#### Given material
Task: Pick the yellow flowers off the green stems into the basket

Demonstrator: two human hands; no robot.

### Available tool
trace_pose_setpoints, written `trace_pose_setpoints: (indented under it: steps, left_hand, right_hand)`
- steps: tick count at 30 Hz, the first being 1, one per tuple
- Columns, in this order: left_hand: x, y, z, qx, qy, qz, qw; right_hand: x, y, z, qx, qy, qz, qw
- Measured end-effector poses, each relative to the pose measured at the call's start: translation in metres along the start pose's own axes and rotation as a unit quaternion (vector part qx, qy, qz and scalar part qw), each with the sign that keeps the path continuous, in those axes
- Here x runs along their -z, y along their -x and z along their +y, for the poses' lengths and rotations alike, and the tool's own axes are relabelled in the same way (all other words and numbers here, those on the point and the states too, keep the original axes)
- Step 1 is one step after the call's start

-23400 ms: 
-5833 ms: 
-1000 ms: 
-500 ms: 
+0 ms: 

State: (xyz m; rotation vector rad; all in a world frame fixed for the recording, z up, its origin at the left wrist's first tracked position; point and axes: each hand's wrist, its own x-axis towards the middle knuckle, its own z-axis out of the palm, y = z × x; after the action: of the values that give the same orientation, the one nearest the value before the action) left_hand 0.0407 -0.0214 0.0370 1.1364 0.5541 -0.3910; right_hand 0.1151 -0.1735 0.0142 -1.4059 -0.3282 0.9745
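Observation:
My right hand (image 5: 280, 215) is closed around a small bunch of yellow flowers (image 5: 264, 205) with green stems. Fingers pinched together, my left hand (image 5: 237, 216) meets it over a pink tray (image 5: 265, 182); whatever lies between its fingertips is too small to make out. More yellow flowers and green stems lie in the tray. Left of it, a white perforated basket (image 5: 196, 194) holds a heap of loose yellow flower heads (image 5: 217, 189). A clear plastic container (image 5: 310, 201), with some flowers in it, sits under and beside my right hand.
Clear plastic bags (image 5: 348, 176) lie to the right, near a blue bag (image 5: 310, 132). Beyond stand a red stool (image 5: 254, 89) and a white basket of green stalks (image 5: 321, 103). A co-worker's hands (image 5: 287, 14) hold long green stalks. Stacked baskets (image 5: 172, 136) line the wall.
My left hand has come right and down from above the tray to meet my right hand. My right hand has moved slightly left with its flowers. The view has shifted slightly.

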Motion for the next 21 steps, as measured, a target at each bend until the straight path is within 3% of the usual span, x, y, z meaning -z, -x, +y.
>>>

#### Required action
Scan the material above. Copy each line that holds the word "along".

#### Your response
- Measured end-effector poses, each relative to the pose measured at the call's start: translation in metres along the start pose's own axes and rotation as a unit quaternion (vector part qx, qy, qz and scalar part qw), each with the sign that keeps the path continuous, in those axes
- Here x runs along their -z, y along their -x and z along their +y, for the poses' lengths and rotations alike, and the tool's own axes are relabelled in the same way (all other words and numbers here, those on the point and the states too, keep the original axes)

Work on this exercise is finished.